Também Patrícia Leitão, que concluiu o doutoramento na FEUP e interage connosco a partir de casa, tem uma palavra a dizer. “A minha área é ambiente e já trabalhei tanto na empreitaria como na fiscalização em obras ferroviárias. Como esta não era a minha área de base, queria compreender um pouco mais o que está por trás da execução, entre outros aspetos, do projeto da ferrovia”, partilha.
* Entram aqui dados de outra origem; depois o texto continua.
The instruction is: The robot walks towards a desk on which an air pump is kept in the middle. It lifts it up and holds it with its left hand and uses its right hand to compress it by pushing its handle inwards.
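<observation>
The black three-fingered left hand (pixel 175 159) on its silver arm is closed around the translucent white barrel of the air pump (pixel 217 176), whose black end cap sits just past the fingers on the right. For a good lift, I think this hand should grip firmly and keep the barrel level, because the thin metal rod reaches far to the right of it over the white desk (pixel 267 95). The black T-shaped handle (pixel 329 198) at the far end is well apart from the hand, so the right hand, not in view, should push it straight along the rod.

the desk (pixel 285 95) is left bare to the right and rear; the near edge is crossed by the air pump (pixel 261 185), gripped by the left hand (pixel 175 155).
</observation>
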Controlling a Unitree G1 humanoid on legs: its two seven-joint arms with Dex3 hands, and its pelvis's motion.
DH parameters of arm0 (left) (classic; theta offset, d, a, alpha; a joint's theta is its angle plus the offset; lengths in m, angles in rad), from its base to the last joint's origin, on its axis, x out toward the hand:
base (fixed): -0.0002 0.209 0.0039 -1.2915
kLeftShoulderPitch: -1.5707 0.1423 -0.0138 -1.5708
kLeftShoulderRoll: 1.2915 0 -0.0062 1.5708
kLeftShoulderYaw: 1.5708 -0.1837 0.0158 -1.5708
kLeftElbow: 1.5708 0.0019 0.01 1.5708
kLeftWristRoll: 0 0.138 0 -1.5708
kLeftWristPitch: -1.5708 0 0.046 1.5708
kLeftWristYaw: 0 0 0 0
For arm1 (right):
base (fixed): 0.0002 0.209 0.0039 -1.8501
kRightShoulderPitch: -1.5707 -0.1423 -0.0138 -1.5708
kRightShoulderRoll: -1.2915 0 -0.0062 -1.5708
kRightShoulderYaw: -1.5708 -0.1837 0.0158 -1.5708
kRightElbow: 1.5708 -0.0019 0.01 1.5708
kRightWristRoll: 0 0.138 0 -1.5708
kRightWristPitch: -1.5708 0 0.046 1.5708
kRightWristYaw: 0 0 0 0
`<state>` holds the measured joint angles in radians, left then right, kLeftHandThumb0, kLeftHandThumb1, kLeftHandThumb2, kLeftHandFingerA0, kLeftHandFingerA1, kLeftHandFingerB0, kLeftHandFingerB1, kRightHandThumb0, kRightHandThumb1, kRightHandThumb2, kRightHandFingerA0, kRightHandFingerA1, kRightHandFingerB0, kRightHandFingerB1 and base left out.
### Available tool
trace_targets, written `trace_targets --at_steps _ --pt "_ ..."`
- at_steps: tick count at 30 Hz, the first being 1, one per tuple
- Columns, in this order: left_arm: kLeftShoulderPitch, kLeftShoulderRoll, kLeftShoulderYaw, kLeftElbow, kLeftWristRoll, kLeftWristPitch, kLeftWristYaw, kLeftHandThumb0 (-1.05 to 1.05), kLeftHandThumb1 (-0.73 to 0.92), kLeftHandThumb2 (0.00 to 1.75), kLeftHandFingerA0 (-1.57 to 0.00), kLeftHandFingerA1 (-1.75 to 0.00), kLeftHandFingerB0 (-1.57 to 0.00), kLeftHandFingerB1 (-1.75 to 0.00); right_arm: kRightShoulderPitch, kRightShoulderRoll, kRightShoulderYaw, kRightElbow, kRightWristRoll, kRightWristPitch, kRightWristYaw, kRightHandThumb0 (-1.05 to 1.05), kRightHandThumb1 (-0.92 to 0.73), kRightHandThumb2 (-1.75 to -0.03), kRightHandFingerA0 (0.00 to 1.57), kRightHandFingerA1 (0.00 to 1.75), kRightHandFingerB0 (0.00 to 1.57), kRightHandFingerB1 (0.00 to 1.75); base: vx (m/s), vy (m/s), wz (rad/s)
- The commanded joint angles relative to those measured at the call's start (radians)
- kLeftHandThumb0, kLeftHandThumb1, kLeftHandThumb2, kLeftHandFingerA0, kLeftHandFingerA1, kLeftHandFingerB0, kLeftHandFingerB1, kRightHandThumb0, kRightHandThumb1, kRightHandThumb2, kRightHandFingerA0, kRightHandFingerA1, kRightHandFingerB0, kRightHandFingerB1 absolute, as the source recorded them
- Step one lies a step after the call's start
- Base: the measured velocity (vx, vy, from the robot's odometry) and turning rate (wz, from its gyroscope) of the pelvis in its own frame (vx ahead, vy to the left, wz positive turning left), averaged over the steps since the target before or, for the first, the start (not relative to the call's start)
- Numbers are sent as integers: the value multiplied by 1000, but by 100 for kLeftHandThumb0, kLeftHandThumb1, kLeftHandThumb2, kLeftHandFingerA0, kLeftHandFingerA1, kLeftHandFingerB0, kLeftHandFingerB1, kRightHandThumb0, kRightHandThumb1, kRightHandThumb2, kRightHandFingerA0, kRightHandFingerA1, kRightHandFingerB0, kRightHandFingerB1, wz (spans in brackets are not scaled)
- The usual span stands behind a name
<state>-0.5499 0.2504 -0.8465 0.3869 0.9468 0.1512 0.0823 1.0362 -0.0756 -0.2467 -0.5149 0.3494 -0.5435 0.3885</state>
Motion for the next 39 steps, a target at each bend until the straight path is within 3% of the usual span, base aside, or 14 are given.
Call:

Mas este já é o segundo curso do FEUP L3 que a alumna frequenta. “O outro foi Obras Marítimas e Offshore, que achei espetacular. Não tinha qualquer conhecimento dessa área. Inscrevi-me nestes cursos porque queria ter conhecimentos mais alargados sobre estas áreas e adquirir outras noções que não tinha”. E porquê assistir à aula a partir de casa? A resposta surge pronta: “É sexta-feira e o transito está caótico. Se tenho a possibilidade de ficar em casa e evitar a confusão, fico. Ainda assim, ao sábado, costumo ir à FEUP presencialmente”.

Já para José Godinho, que trabalha na área da manutenção de via na IP, mais concretamente na linha da Beira Baixa, o motivo é outro: “Também vos assisto de casa, mas mais pelo facto de estar um bocado mais longe. Não fui aí presencialmente porque não havia tempo nesta altura do ano, mas tenciono ir nas próximas vezes”. Quanto ao curso em si, “a experiência está a ser ótima. Nós trabalhamos com coisas puramente práticas, e ter esta visão académica – ou rever esta visão académica – dos elementos ferroviários está a ser muito bom”, aponta.

O presente com o futuro em vista

Regressando ao início de tudo, porém em jeito de conclusão, António Couto, ainda antes de as inscrições abrirem, tinha uma ambição maior: “fazer o possível para corresponder ao máximo às expectativas que eventualmente os formandos pudessem trazer”. Hoje sabemos, pelas perceções que partilharam, que a “missão” terá sido concluída com sucesso.

Numa perspetiva pessoal, para o docente, a lecionação deste curso foi “uma lufada de ar fresco”, nas palavras do próprio. “Para quem dá aulas há muito tempo, como eu, há sinais claros que nos revelam o interesse dos alunos. Estivemos ali 3h30 e não houve praticamente distrações. O foco era aquilo, independentemente de estarem a acompanhar a aula a 100% – o que tenho a certeza que aconteceu a maior parte das vezes, pelo facto de o ritmo ser bastante acelerado. Este semestre foi tão desafiante pela carga de horas de aulas que tive, que este interesse compensou”, reflete.

“Tenho a convicção de que no futuro vão ser cada vez mais importantes cursos deste tipo, mais dirigidos, na formação dos profissionais. E estou expectante de que isto vá acontecer num futuro relativamente próximo. O mercado vai ter esta necessidade. Cada vez mais as licenciaturas têm um carácter mais generalista e, se as pessoas não se especializarem entretanto, vão ter dificuldades na abordagem a determinados assuntos ”, conclui.